(WORK INSTRUCTIONS)
Reproduce exactly the lines below, from the first through the one containing "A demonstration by", and nothing more.
#####
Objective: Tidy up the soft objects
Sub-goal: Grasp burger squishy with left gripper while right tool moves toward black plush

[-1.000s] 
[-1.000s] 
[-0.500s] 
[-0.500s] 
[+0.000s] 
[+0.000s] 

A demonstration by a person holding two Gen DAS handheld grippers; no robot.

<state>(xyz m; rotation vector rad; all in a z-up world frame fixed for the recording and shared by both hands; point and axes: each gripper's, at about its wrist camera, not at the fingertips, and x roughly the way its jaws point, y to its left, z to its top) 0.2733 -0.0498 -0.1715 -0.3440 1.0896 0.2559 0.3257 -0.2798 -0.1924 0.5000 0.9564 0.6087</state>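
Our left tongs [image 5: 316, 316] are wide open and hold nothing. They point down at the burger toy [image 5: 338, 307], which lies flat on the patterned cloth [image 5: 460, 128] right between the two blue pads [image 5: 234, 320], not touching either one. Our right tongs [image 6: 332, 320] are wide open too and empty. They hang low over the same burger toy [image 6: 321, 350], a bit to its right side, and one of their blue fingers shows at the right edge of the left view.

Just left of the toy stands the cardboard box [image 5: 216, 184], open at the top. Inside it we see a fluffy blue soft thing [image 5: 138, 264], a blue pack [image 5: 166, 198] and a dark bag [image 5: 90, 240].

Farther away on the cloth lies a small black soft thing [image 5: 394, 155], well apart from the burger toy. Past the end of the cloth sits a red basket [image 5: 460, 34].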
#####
(RESPONSE TO THE EXERCISE)
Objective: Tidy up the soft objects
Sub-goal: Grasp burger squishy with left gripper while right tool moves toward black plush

[-1.000s] 
[-1.000s] 
[-0.500s] 
[-0.500s] 
[+0.000s] 
[+0.000s] 

A demonstration by a person holding two Gen DAS handheld grippers; no robot.

No further work remains on the exercise.